──────── INFORMATION PROVIDED

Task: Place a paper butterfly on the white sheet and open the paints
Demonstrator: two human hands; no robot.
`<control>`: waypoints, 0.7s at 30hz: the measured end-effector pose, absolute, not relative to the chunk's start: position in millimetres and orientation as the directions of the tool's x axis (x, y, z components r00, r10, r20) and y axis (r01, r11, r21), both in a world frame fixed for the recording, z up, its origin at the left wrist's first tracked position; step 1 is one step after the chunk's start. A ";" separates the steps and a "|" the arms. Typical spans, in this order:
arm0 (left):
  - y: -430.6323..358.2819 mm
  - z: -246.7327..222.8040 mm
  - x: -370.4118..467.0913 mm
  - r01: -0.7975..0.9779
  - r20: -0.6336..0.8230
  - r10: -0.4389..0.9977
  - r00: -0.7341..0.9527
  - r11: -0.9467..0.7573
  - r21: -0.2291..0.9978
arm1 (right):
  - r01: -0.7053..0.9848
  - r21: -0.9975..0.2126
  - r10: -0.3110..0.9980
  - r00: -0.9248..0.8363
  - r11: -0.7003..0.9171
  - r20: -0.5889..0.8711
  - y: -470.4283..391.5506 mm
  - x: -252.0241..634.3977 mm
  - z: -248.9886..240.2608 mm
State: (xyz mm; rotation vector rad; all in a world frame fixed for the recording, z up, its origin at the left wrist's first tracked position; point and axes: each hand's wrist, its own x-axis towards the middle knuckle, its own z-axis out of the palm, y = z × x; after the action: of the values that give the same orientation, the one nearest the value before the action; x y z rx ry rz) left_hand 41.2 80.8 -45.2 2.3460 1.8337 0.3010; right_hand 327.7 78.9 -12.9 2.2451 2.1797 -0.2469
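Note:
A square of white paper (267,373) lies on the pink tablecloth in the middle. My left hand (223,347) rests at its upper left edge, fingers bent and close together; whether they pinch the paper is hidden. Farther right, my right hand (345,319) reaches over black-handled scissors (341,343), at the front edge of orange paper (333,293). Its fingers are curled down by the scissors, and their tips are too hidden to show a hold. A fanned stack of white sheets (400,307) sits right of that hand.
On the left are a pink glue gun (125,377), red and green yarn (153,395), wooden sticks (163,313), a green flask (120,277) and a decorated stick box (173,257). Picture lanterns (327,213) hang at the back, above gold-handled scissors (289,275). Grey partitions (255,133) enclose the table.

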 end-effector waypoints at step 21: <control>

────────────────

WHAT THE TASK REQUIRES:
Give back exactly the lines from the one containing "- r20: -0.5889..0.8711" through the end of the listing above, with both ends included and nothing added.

RESULT OF THIS EXERCISE:
  - r20: -0.5889..0.8711
  - y: -470.4283..391.5506 mm
  - x: -252.0241..634.3977 mm
  - z: -248.9886..240.2608 mm
State: (xyz mm; rotation vector rad; all in a world frame fixed for the recording, z up, its origin at the left wrist's first tracked position; point and axes: each hand's wrist, its own x-axis towards the middle knuckle, its own z-axis out of the palm, y = z × x; after the action: of the values that give the same orientation, the one nearest the value before the action; x y z rx ry rz) left_hand 41.2 80.8 -45.2 2.3460 1.8337 0.3010; right_hand 327.7 78.9 -12.9 2.2451 2.1797 -0.2469
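Note:
A square of white paper (267,373) lies on the pink tablecloth in the middle. My left hand (223,347) rests at its upper left edge, fingers bent and close together; whether they pinch the paper is hidden. Farther right, my right hand (345,319) reaches over black-handled scissors (341,343), at the front edge of orange paper (333,293). Its fingers are curled down by the scissors, and their tips are too hidden to show a hold. A fanned stack of white sheets (400,307) sits right of that hand.
On the left are a pink glue gun (125,377), red and green yarn (153,395), wooden sticks (163,313), a green flask (120,277) and a decorated stick box (173,257). Picture lanterns (327,213) hang at the back, above gold-handled scissors (289,275). Grey partitions (255,133) enclose the table.
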
 end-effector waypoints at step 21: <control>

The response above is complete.